Nice, two of each. I would like to have one of each. 
Do you carry the 92FS IWB or OWB? And what holster do you use?


----------



## Shipwreck (Jan 26, 2006)

IWB at 3 o'clock. It is the only way I can pull it off. I use a comptac holster. Been carrying a 92 for over two years now


----------



## cougartex (Jan 2, 2010)

Congratulations, you will enjoy the 92FS.


----------



## berettatoter (Sep 1, 2011)

firemanjones said:


> I went to the range and finally signed up for an annual membership. One of the perks was getting the first rental free. I choose the Beretta 92FS. I have wanted one of the 92 series since the mid 80's. After shooting it I went out to the store side and purchased an Italian one for $549. I then went back into the range and shot a 100 rounds. I was very pleased with my purchase. It shot as well as my P5 if not better and was a breeze to clean. I enjoyed firing a large gun with 15 rounds.
> I have 4 Walthers: PP, PPK/S, P5(all three from 1984), and a PPS which is my carry. I purchased the 92FS as a full size 9mm for the range. I like the look and feel of the older style guns with the external hammer. Most of the guns today look alike. To me, the 92FS is a stylish gun that shoots as well as it looks.

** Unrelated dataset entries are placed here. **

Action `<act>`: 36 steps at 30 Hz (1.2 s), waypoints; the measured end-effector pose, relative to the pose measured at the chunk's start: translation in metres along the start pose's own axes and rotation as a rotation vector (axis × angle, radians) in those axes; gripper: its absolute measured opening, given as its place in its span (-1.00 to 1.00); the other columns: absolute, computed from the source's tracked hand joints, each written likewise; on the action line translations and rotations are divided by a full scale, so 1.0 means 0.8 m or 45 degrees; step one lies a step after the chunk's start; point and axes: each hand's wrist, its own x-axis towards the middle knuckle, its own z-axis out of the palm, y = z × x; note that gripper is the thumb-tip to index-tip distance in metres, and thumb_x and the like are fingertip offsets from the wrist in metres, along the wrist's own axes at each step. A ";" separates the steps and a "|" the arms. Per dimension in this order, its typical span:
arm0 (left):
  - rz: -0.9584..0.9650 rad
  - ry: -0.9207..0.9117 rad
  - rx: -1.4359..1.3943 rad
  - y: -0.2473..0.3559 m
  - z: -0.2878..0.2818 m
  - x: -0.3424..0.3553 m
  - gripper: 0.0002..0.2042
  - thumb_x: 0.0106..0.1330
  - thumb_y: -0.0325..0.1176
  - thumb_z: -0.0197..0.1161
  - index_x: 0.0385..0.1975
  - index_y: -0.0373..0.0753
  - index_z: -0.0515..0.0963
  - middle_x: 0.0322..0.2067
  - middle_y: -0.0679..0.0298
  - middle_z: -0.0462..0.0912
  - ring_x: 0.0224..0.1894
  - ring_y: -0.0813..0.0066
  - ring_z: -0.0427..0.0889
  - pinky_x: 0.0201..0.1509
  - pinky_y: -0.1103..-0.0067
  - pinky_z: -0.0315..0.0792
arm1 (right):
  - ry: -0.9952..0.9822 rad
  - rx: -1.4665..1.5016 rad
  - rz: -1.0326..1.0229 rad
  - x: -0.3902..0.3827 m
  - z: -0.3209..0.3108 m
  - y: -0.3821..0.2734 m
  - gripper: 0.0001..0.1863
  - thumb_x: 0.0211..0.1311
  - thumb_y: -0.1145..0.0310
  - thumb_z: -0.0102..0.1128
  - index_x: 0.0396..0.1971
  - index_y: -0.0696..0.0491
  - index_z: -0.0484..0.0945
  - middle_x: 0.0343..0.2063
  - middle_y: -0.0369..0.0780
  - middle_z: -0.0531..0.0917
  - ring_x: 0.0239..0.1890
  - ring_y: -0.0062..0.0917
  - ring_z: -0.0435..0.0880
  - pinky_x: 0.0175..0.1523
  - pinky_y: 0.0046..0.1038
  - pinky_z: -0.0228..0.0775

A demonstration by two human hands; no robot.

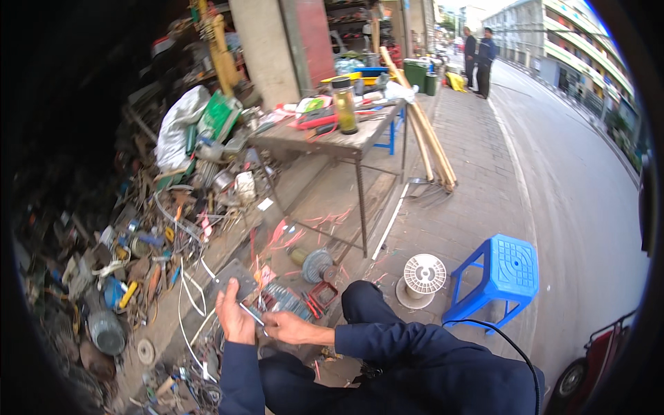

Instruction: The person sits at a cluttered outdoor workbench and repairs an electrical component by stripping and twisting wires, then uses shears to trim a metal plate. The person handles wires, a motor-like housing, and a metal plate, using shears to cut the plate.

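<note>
Fingers of the right hand (pixel 287 327) are pinched closed on a slim metal rod (pixel 252 315), thumb side up. The rod slants up-left, far end by the left palm. Left hand (pixel 236 319) is part open, fingers up and slightly bent, right beside the near edge of a flat grey plate (pixel 236 274); can't tell if it grips the plate or only touches it. Both hands low, over the person's lap.

Just past them: grey finned block (pixel 285 299), red frame (pixel 322 299), then a motor-like part with a grey disc (pixel 318 265). Loops of white cable (pixel 184 308) left of the hands, scrap heap (pixel 114 277) beyond. Right side: white spool (pixel 425 274) standing near a blue stool (pixel 510 266).

Worktable (pixel 304 142) ahead carries a dark-capped bottle (pixel 344 107) of yellowish liquid and red-and-green packaging (pixel 312 104); any print on it is too small to read. Green bag (pixel 220 119) by the white sack (pixel 178 131) shows pale marks, illegible.
</note>
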 end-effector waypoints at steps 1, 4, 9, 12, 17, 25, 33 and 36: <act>0.022 0.015 0.060 0.002 0.001 0.010 -0.82 0.40 -0.46 0.36 -0.05 -0.24 0.60 -0.11 0.25 0.72 -0.12 0.43 0.70 -0.04 0.46 0.60 | -0.071 0.150 0.025 -0.001 -0.007 0.006 -0.77 0.37 0.45 0.20 -0.03 0.17 0.62 -0.36 -0.19 0.68 -0.27 -0.50 0.60 -0.11 -0.39 0.50; 0.062 0.126 0.148 0.012 0.003 0.038 -0.60 0.39 -0.38 0.39 0.18 -0.29 0.52 -0.04 0.24 0.71 -0.02 0.43 0.67 0.13 0.35 0.52 | -0.191 0.154 0.143 -0.029 -0.040 0.022 -0.75 0.45 0.35 0.26 -0.01 0.17 0.62 -0.30 -0.32 0.68 -0.21 -0.68 0.58 -0.05 -0.47 0.48; -0.004 0.182 -0.021 0.011 -0.010 0.052 -0.10 0.37 -0.35 0.43 0.55 -0.35 -0.09 0.21 0.10 0.57 0.17 0.34 0.62 0.02 0.27 0.59 | -0.068 0.499 0.272 -0.111 -0.075 0.004 -0.68 0.43 0.29 0.36 0.06 0.10 0.61 -0.28 -0.40 0.63 -0.25 -0.75 0.53 -0.13 -0.57 0.42; -0.023 0.177 -0.053 -0.008 -0.025 0.040 -0.45 0.45 -0.36 0.34 0.36 -0.30 0.29 0.11 0.14 0.65 0.05 0.38 0.70 -0.17 0.41 0.62 | -0.145 0.629 0.386 -0.142 -0.088 -0.018 -0.67 0.42 0.32 0.34 0.06 0.15 0.57 -0.25 -0.35 0.63 -0.17 -0.72 0.55 -0.08 -0.58 0.38; -0.054 0.054 0.072 -0.011 -0.054 0.035 -0.82 0.53 -0.33 0.25 0.03 -0.19 0.59 -0.14 0.33 0.75 -0.16 0.54 0.72 -0.27 0.60 0.58 | -0.387 0.788 0.354 -0.127 -0.091 -0.031 -0.47 0.28 0.01 0.40 0.04 0.11 0.57 -0.33 -0.38 0.56 -0.35 -0.77 0.41 -0.26 -0.66 0.16; -0.033 0.113 0.155 0.006 -0.087 0.036 -0.87 0.51 -0.35 0.27 -0.05 -0.17 0.64 -0.17 0.40 0.72 -0.20 0.61 0.67 -0.24 0.59 0.60 | -0.498 0.793 0.427 -0.093 -0.069 -0.007 -0.30 0.26 -0.20 0.30 0.02 0.19 0.59 -0.55 -0.36 0.40 -0.53 -0.73 0.20 -0.41 -0.61 -0.03; 0.121 0.134 0.296 0.007 -0.085 0.036 -0.84 0.49 -0.37 0.30 -0.05 -0.28 0.64 -0.22 0.32 0.72 -0.31 0.61 0.65 -0.35 0.63 0.60 | -0.441 0.658 0.397 -0.080 -0.072 -0.008 -0.33 0.24 -0.15 0.31 -0.01 0.21 0.59 -0.56 -0.39 0.37 -0.53 -0.74 0.20 -0.41 -0.62 -0.03; 0.181 0.127 0.357 0.006 -0.085 0.038 -0.84 0.48 -0.39 0.30 -0.06 -0.30 0.64 -0.25 0.31 0.72 -0.35 0.61 0.63 -0.38 0.62 0.58 | -0.430 0.584 0.410 -0.077 -0.076 -0.010 -0.34 0.21 -0.12 0.35 -0.01 0.21 0.59 -0.55 -0.40 0.37 -0.53 -0.77 0.19 -0.41 -0.62 -0.05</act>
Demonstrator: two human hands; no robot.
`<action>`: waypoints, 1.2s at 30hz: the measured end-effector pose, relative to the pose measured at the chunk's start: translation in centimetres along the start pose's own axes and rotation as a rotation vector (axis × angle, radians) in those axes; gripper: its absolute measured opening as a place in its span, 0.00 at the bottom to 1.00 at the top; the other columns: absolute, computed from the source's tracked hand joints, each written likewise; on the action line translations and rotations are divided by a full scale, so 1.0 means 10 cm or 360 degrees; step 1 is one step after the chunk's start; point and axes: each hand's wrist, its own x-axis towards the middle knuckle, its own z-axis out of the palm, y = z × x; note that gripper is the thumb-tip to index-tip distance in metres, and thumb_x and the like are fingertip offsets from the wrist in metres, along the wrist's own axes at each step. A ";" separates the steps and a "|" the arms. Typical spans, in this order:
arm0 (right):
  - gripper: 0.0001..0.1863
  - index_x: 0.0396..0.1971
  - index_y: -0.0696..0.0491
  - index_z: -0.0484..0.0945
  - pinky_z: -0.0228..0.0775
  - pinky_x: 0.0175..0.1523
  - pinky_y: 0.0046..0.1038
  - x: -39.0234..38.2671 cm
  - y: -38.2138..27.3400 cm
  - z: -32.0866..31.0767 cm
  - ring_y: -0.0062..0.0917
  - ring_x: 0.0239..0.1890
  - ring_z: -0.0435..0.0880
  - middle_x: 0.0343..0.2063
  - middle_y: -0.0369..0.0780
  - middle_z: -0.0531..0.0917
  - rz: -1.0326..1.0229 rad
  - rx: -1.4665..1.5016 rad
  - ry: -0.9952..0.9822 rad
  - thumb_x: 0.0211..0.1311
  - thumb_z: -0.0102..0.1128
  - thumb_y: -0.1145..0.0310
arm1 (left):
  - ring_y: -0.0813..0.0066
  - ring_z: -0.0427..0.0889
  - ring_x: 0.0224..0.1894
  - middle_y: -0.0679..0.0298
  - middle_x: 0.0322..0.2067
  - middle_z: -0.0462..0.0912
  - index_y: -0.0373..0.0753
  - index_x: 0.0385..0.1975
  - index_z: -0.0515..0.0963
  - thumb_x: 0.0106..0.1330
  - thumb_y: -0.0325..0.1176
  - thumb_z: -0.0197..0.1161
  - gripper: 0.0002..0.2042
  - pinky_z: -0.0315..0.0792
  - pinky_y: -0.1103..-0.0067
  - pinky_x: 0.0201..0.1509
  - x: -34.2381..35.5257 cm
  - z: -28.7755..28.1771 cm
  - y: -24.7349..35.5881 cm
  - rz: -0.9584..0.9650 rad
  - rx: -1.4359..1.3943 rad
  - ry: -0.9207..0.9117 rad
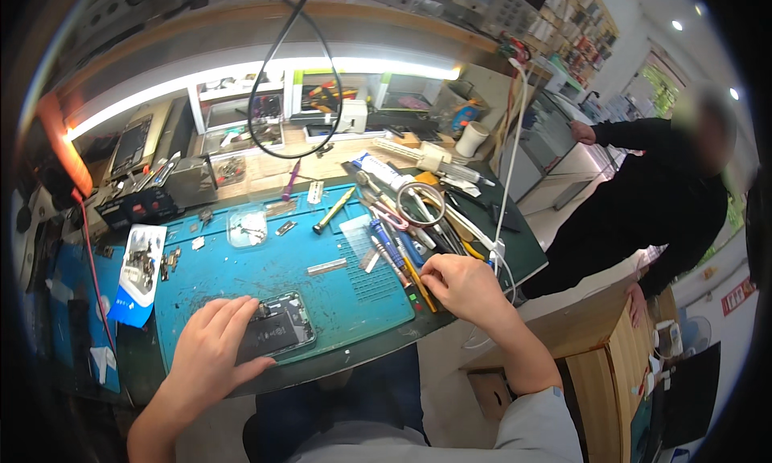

I know what you mean!:mrgreen:


----------



## berettatoter (Sep 1, 2011)

Man, all the Beretta gun porn is getting me feeling all warm and fuzzy inside! Nice collection Shipwreck!


----------



## Shipwreck (Jan 26, 2006)

berettatoter said:


> Man, all the Beretta gun porn is getting me feeling all warm and fuzzy inside! Nice collection Shipwreck!


Appreciate it. I may add one more next month


----------



## CasperSays (Nov 21, 2011)

If you get a chance please let me know which pistola you like better: P99 vs Smith and Wesson M&P 40c.. I have not fired or held a Walther but I am interested in doing so. I have a Beretta M9 and nothing can beat the accurancy and overall feel of this spectacular gun in your hand. I can put a 2 inch group at 50 ft, shot after shot; but I have been more curious about compacts lately. Any feedback would be appreciated


----------



## Shipwreck (Jan 26, 2006)

I previously owned three P99s. When I got the Beretta Big again about 3 years ago, I quit shooting the P99s. After a year, I slowly sold them off. I like the 92s MUCH more, personally.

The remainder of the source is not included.